How to Develop Product Taste as a Software Engineer

Product taste is pattern recognition for what works and what doesn't. You develop it the same way you developed coding skills: deliberate practice with feedback loops.

Create a "taste journal" where you document products and features you encounter. For each one, write three sentences: what it does, why you think it works (or doesn't), and what principle you can extract. Review this journal monthly and look for patterns in your observations.

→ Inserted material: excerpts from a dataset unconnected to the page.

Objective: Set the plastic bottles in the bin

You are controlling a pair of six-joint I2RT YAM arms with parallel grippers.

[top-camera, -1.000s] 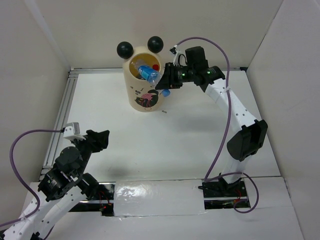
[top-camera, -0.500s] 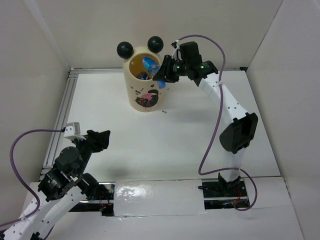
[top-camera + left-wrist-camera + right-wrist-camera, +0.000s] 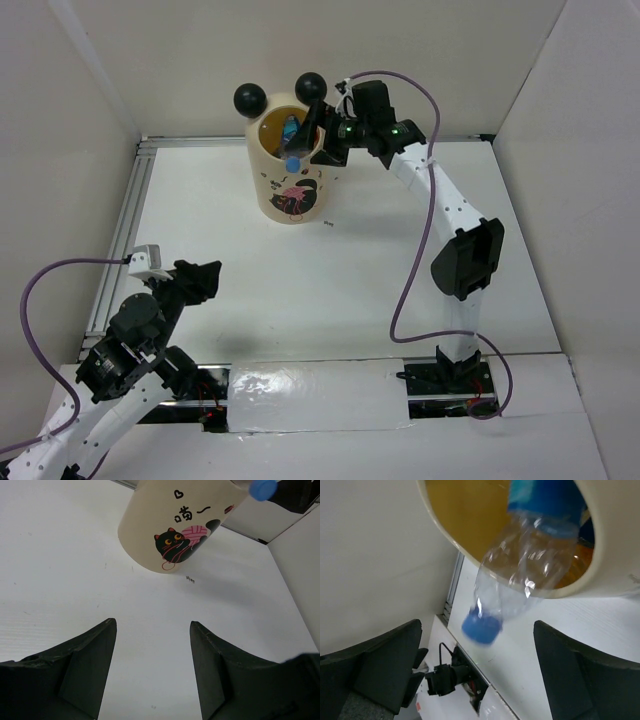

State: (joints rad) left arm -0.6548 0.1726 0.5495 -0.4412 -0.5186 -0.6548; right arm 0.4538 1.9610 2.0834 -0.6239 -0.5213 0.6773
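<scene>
The cream bin (image 3: 283, 196) with two black ball ears stands at the back of the table. A clear plastic bottle (image 3: 293, 138) with a blue label leans in its mouth, blue cap (image 3: 293, 164) hanging over the near rim. My right gripper (image 3: 318, 133) hovers at the bin's right rim, open. In the right wrist view the blurred bottle (image 3: 520, 575) sits apart from both fingers of that gripper (image 3: 477, 624), its base inside the bin (image 3: 615, 555). My left gripper (image 3: 205, 277) is open and empty at the near left. The left wrist view of that gripper (image 3: 152, 625) faces the bin (image 3: 170, 525).
A metal rail (image 3: 128, 215) runs along the table's left and back edges. White walls close in the left, back and right sides. A taped patch (image 3: 315, 398) lies between the arm bases. A small dark mark (image 3: 327, 224) sits on the table right of the bin.
My right gripper moved left over the bin's mouth and opened, letting go of the bottle, which has tipped into the bin. The left arm has not moved.
</scene>
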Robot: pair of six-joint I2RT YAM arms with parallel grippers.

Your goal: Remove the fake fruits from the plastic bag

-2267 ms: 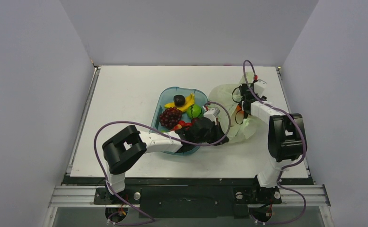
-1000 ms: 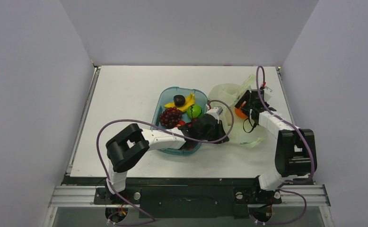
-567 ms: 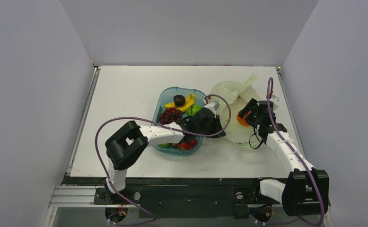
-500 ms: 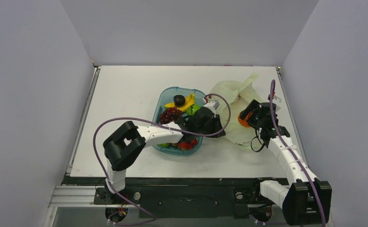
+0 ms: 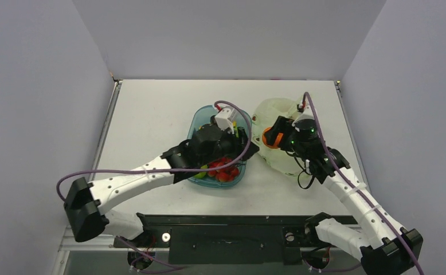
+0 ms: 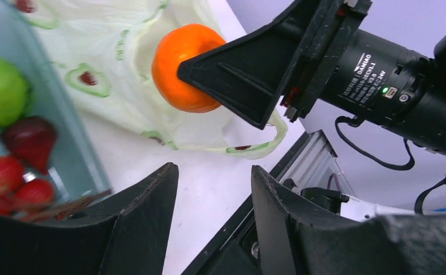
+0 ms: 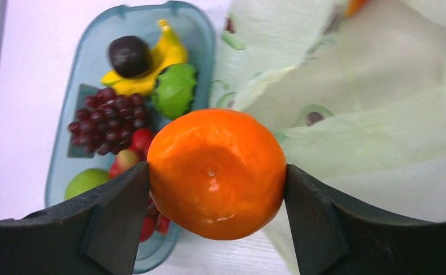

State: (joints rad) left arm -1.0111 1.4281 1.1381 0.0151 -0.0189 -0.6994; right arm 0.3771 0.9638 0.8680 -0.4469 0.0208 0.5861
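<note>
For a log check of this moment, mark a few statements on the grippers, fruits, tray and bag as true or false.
1. The right gripper is shut on the orange. True.
2. The left gripper holds a fruit. False: it is open, with nothing between its fingers.
3. The plum lies in the tray, next to the banana. True.
4. The orange lies in the tray. False: it is clamped between the right gripper's fingers, off the tray.
5. The bag lies beside the tray. True.
</note>
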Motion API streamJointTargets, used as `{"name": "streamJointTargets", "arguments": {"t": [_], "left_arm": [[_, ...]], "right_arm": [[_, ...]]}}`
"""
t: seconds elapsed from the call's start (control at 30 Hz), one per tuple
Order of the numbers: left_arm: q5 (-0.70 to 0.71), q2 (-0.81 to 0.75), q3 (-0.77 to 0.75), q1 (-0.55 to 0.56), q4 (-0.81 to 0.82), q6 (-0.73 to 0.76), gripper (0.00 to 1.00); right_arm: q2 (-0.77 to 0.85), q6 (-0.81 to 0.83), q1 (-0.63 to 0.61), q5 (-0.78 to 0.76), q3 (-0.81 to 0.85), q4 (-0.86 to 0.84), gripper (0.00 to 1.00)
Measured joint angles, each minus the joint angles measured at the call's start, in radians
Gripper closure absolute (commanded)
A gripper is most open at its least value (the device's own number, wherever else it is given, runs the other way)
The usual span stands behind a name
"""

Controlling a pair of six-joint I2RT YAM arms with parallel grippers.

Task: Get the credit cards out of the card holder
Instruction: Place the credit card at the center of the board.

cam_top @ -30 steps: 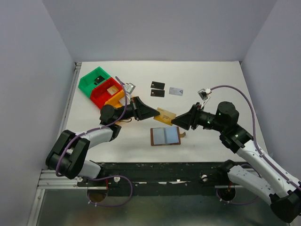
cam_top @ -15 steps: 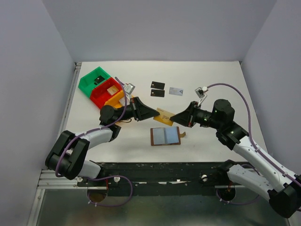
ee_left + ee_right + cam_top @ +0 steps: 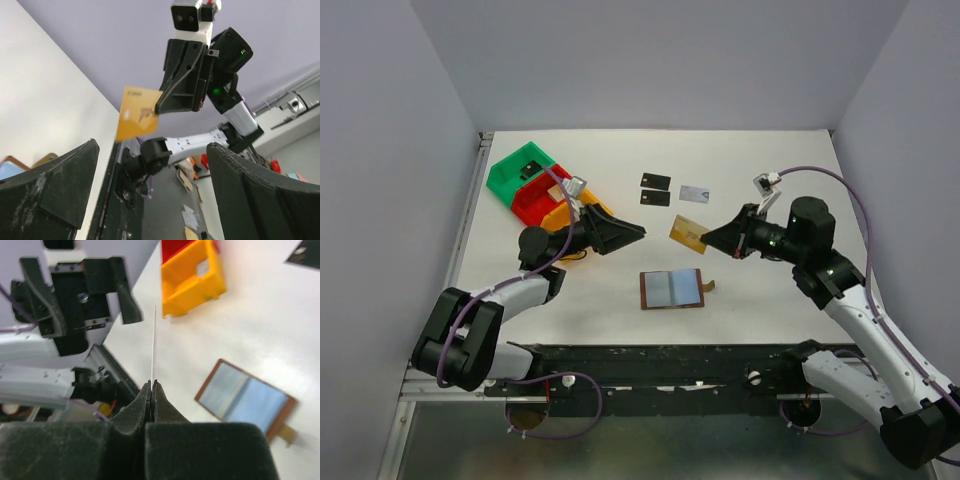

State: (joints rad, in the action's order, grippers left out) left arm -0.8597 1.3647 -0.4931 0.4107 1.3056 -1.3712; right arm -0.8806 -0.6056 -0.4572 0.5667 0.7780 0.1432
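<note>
The thin tan-gold rectangular card (image 3: pixel 687 233), formerly pinched by the black two-finger left gripper (image 3: pixel 634 232), has passed to the black right gripper (image 3: pixel 708 240), whose jaws have closed on its edge, while the left jaws have sprung wide and drawn back leftward, clear of the card.

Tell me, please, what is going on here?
The right gripper is shut on a gold card and holds it in the air. The left gripper is open, facing the card without touching it. The wallet lies open on the table, and two black cards and a silver card lie farther back.
</note>
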Motion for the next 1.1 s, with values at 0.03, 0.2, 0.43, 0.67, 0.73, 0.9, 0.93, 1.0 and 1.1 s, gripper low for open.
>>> {"name": "streamJointTargets", "arguments": {"t": [0.03,0.2,0.43,0.67,0.73,0.9,0.93,1.0,1.1], "left_arm": [[0.004,-0.018,0.015,-0.028,-0.004,0.006,0.01],[0.065,-0.174,0.032,-0.094,-0.162,0.128,0.01],[0.188,-0.393,0.010,-0.095,-0.517,0.361,0.01],[0.206,-0.408,0.041,-0.095,-0.613,0.417,0.01],[0.206,-0.408,0.046,-0.095,-0.622,0.418,0.01],[0.205,-0.408,0.051,-0.095,-0.637,0.422,0.01],[0.205,-0.408,0.051,-0.095,-0.640,0.422,0.01],[0.204,-0.404,0.051,-0.095,-0.639,0.422,0.01],[0.201,-0.385,0.051,-0.094,-0.634,0.419,0.01]], "right_arm": [[-0.001,0.019,0.032,-0.004,0.024,0.037,1.00],[-0.123,0.111,0.180,-0.073,0.184,0.201,1.00],[-0.535,0.182,0.351,-0.157,0.380,0.338,1.00],[-0.885,0.290,0.404,-0.138,0.727,0.524,1.00],[-0.959,0.325,0.412,-0.131,0.795,0.552,1.00],[-1.095,0.381,0.439,-0.096,0.860,0.626,1.00],[-1.122,0.387,0.447,-0.082,0.876,0.637,1.00],[-1.174,0.396,0.465,-0.060,0.909,0.656,1.00],[-1.241,0.405,0.481,-0.032,0.978,0.692,1.00]]}}
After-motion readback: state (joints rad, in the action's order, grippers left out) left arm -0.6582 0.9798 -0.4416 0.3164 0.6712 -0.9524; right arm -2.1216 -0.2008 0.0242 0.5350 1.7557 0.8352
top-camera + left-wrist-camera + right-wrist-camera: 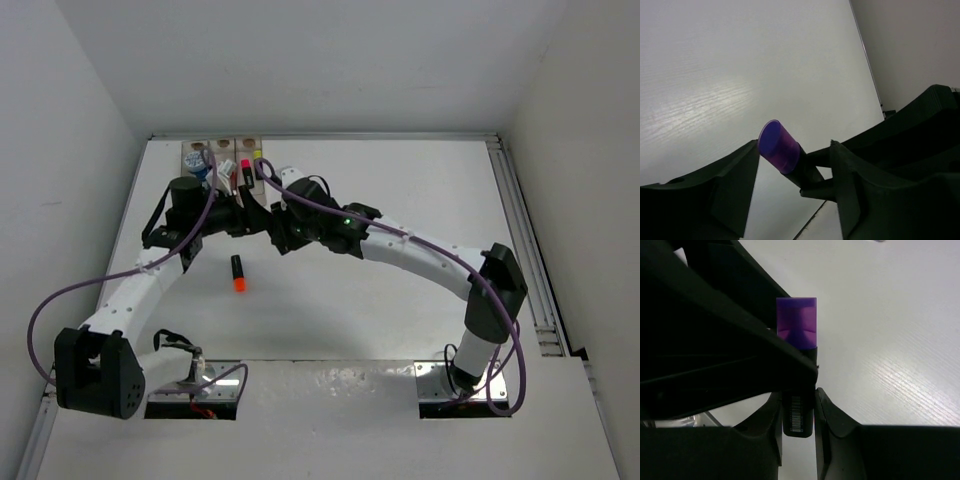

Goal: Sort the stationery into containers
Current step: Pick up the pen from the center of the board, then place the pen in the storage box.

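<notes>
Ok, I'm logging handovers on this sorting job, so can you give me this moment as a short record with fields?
held item: purple-capped black highlighter
right gripper: closed on its barcoded body
left gripper: open, fingers either side of the purple cap
loose item: orange-capped black highlighter, lying on the white table
container: tan wooden three-slot tray, far left, holding some stationery

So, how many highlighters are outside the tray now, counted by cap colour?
Orange-capped highlighter: 1, lying on the table.
Purple-capped highlighter: 1, held in the right pincer.
Total: 2.
</notes>
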Robot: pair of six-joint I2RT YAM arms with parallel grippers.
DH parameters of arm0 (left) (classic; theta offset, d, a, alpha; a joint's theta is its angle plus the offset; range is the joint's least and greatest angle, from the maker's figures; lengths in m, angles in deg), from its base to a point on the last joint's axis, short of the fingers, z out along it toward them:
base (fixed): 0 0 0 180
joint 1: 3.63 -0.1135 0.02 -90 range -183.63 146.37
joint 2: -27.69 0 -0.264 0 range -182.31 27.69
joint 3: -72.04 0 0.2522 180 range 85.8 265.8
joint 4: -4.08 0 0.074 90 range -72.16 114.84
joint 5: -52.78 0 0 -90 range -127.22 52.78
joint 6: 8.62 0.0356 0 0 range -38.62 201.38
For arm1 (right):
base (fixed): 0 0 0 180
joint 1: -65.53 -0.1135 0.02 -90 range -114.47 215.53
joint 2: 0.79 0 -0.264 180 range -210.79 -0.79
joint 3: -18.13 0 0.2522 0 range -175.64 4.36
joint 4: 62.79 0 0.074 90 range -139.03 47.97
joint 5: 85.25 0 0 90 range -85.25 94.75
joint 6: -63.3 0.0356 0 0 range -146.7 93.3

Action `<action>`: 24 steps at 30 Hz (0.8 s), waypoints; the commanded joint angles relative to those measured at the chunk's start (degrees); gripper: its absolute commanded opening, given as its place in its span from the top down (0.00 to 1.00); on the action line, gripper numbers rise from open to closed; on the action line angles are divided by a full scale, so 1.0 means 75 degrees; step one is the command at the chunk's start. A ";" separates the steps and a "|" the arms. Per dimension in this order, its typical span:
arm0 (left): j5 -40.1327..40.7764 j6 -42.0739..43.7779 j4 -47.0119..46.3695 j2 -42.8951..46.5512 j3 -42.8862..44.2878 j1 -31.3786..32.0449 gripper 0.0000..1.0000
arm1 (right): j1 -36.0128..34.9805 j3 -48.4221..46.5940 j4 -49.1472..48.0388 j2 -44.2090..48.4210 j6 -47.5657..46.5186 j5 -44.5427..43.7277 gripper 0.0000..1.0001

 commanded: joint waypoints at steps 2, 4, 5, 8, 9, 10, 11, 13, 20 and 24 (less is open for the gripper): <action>0.0269 -0.0137 -0.0363 -0.0194 0.0310 0.0168 0.41 | -0.0031 -0.0445 0.0019 0.0107 -0.0042 -0.0070 1.00; 0.0246 -0.0091 -0.0351 -0.0276 0.0345 0.0192 0.55 | -0.0031 -0.0468 0.0043 0.0107 -0.0042 -0.0082 1.00; 0.0234 -0.0079 -0.0351 -0.0299 0.0357 0.0192 0.61 | -0.0043 -0.0491 0.0043 0.0095 -0.0053 -0.0094 1.00; 0.0234 -0.0043 -0.0269 -0.0440 0.0555 0.0098 0.85 | -0.0031 -0.0573 0.0089 0.0060 -0.0274 -0.0269 0.95; 0.0281 -0.0055 -0.0141 -0.0544 0.0638 0.0040 0.94 | -0.0031 -0.0608 0.0148 0.0072 -0.0450 -0.0467 0.88; 0.0339 -0.0043 -0.0012 -0.0638 0.0778 -0.0065 0.98 | 0.0004 -0.0632 0.0206 0.0083 -0.0626 -0.0469 0.74; 0.0665 0.0224 0.0569 -0.0964 0.1371 -0.0275 1.00 | 0.0155 -0.0528 0.0276 0.0199 -0.0976 -0.0597 0.51; 0.1146 0.1052 0.1262 -0.1480 0.2227 -0.0580 1.00 | 0.0459 -0.0143 0.0300 0.0411 -0.1387 -0.0121 0.38; 0.3420 0.2207 0.2520 -0.4407 0.6082 -0.1027 1.00 | 0.2661 0.1614 0.0020 0.1489 -0.0816 0.1966 0.34; 0.3678 0.2311 0.2637 -0.5664 0.7293 -0.0992 1.00 | 0.3062 0.2297 -0.0156 0.2051 -0.0827 0.2296 0.34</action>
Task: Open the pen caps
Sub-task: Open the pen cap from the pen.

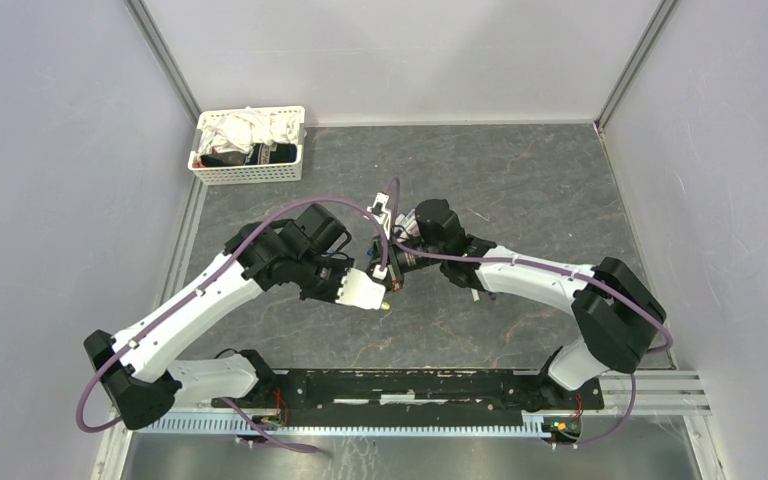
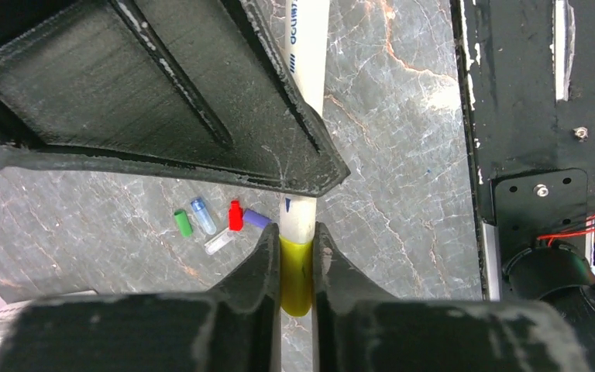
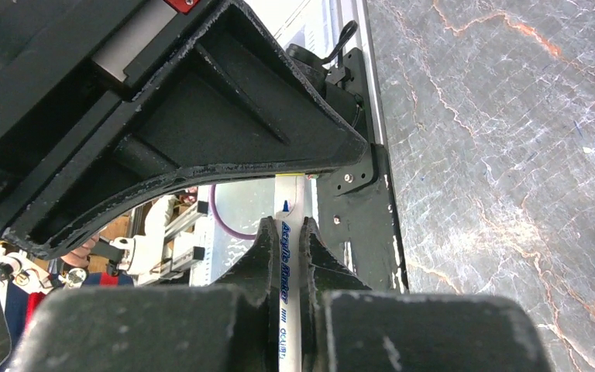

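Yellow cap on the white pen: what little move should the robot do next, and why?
The left gripper is shut on the yellow plastic cap, the right gripper is shut on the slim white pen barrel, and the cap sits on the barrel's end. So the best next move is probably to pull the two gently apart, straight along the pen, to slide the cap off.
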Robot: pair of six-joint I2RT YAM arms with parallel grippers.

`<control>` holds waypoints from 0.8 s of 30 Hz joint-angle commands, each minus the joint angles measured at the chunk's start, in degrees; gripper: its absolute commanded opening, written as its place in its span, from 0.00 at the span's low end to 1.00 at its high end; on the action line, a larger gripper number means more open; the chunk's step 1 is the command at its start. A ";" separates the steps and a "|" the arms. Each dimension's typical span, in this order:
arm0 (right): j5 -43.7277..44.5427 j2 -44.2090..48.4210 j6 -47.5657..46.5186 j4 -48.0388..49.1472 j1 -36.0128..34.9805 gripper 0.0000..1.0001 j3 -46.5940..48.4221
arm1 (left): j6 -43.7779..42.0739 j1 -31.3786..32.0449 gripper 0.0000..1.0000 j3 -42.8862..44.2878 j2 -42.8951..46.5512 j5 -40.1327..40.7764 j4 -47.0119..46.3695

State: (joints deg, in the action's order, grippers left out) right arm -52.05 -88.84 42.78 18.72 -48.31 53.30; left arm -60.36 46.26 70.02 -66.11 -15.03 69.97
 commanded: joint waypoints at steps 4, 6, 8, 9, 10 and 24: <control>0.71 2.42 -2.96 1.41 -0.25 0.29 -0.70 | 1.61 0.06 0.02 1.57 -0.21 -0.99 1.13; 0.72 1.51 -2.93 1.63 -1.08 0.42 0.13 | 1.41 0.06 0.02 1.73 -0.39 -1.02 0.96; 0.73 0.16 -2.94 1.68 -1.94 0.44 1.36 | 1.55 0.04 0.02 2.06 -0.85 -1.02 0.78; 0.68 -0.35 -2.83 1.94 -2.36 0.44 1.77 | 1.56 0.01 0.02 2.27 -1.05 -1.01 0.76; 0.64 -0.91 -2.71 2.15 -2.59 0.44 2.13 | 1.64 0.05 0.02 2.50 -1.25 -0.91 0.84; 3.23 1.02 -10.48 -7.17 -1.37 0.00 0.72 | -1.43 -0.26 0.02 -0.31 -2.07 4.31 1.33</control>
State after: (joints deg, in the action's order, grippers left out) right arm -50.83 -90.70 39.03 17.76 -50.74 53.47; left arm -60.29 46.26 70.48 -67.92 -14.46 70.46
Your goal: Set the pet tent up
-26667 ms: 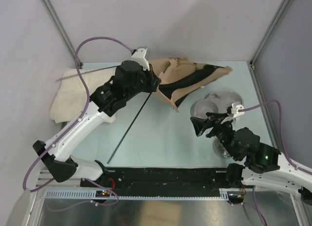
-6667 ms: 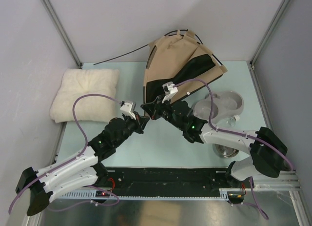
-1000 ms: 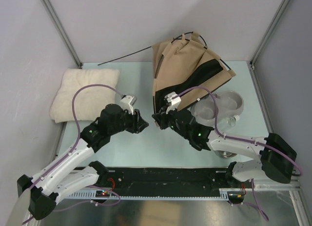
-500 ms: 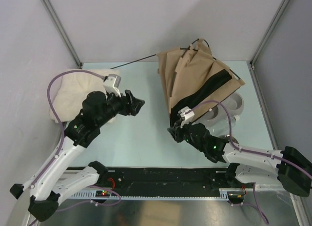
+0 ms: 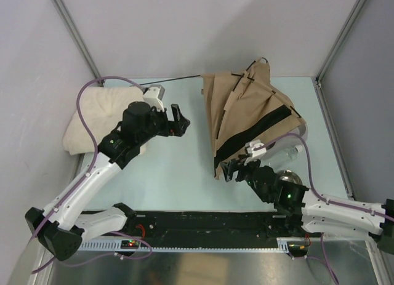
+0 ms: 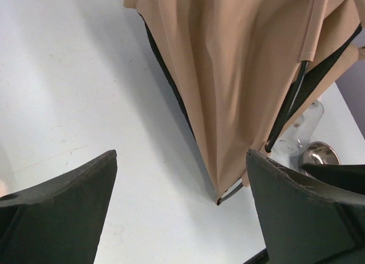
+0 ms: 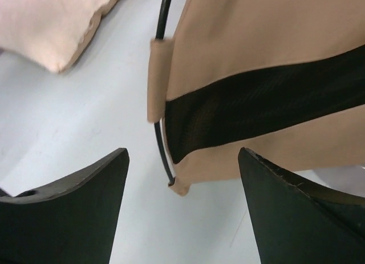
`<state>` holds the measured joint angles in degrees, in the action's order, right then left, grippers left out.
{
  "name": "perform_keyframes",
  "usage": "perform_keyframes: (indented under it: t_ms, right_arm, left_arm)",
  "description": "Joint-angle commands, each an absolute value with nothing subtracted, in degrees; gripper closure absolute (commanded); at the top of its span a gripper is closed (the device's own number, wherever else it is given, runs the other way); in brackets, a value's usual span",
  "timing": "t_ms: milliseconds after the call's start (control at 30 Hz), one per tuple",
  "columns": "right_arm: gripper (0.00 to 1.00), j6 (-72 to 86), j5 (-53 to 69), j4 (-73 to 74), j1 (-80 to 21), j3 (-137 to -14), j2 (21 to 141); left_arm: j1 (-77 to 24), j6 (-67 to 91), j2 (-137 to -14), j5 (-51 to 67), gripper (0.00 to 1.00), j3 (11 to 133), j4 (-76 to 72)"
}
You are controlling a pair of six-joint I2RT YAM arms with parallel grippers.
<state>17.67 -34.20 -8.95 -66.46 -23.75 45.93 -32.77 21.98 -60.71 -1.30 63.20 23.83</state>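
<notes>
While upright, pet tent (image 5: 246, 109) near bowl (image 5: 294, 176).

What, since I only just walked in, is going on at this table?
Two robot arms are setting up a tan fabric pet tent with black trim, which stands partly raised on thin dark poles at the far right of the table. Neither arm holds it: the left fingers hover open beside it, the right fingers are open at its near corner. A fluffy cream cushion lies at the left.
</notes>
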Motion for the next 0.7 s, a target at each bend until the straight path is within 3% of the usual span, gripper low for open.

After six months of this practice, you'll have a personal library of design principles grounded in real examples. When you're designing features, you'll draw on this library instinctively. Your taste becomes a competitive advantage because it's informed by hundreds of analyzed examples, not just gut feeling.

Study product teardowns and design critiques. Follow engineers and designers who write about why products work. Pay attention to their frameworks for analysis, not just their conclusions. You're learning how to think about product decisions, not what to think.

Look, the best taste comes from building things, shipping them, and seeing what happens. Use AI tools to ship smaller experiments faster, then study the results obsessively. Did users behave the way you predicted? If not, why not? This tight feedback loop between hypothesis and reality is how you calibrate your intuition.

Your career won't be decided by whether you can write code faster than an AI. It'll be decided by whether you can look at a problem, understand the strategic context, and make a call about what's worth building. The engineers who develop judgment, taste, and the discipline to say no will have more influence in five years than they do today. Start building those skills now, while AI handles the syntax.